Fill in the table below, using these 2 keys.

Key Insight
  1. The Western encyclopedia model is not serving the evolving needs of people who want to learn.
  2. Knowledge sharing has become highly social across the globe.
  3. Much of the world's knowledge is yet to be documented on our sites and it requires new ways to integrate and verify sources.
  4. The discovery and sharing of trusted information have historically continued to evolve.

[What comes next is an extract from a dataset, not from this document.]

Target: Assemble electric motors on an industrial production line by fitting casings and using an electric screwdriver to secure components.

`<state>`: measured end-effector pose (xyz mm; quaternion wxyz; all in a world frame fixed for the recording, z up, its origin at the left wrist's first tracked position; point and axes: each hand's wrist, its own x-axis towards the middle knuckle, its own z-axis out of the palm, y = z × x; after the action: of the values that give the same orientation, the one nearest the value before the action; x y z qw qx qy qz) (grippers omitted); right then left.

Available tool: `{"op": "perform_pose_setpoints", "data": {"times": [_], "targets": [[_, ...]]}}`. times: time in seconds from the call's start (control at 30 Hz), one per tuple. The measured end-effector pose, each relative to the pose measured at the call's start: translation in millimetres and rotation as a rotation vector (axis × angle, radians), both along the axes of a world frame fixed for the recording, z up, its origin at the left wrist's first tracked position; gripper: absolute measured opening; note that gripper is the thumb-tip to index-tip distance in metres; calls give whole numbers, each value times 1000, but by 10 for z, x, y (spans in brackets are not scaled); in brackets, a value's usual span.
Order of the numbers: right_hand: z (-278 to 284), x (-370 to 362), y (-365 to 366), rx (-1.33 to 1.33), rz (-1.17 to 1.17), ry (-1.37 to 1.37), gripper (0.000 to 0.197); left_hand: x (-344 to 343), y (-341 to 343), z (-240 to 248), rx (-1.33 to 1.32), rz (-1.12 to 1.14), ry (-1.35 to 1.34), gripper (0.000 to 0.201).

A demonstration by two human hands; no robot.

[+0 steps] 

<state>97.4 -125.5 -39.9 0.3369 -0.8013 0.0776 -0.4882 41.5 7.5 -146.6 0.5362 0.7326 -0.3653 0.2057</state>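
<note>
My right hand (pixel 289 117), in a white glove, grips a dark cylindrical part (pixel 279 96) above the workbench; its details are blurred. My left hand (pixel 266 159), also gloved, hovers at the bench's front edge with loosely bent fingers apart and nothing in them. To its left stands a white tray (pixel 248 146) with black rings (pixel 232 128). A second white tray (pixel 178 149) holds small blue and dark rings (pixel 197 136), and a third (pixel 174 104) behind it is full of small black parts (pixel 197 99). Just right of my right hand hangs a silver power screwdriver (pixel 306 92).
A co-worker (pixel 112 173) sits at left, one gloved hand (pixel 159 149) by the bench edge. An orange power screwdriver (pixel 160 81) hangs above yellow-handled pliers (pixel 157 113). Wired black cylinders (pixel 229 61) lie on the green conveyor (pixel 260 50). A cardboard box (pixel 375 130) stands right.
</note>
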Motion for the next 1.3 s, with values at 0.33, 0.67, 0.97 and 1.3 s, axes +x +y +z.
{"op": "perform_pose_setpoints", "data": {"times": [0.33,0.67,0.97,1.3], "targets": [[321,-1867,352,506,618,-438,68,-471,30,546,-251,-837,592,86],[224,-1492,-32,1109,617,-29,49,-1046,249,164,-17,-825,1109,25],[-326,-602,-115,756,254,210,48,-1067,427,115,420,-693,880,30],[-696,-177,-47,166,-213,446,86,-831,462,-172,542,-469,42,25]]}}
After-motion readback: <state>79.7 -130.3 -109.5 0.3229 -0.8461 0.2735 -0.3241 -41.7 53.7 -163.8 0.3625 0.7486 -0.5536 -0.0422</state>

  5. Trends in misinformation are increasing and may challenge the ability for Wikimedians to find trustworthy sources of knowledge.
  6. Mobile will continue to grow. Products will evolve and use new technologies such as artificial intelligence, augmented reality, and virtual reality. These will change how we create, present, and distribute knowledge.
  7. As the world population undergoes major shifts, the Wikimedia movement has an opportunity to help improve the knowledge available in more places and to more people.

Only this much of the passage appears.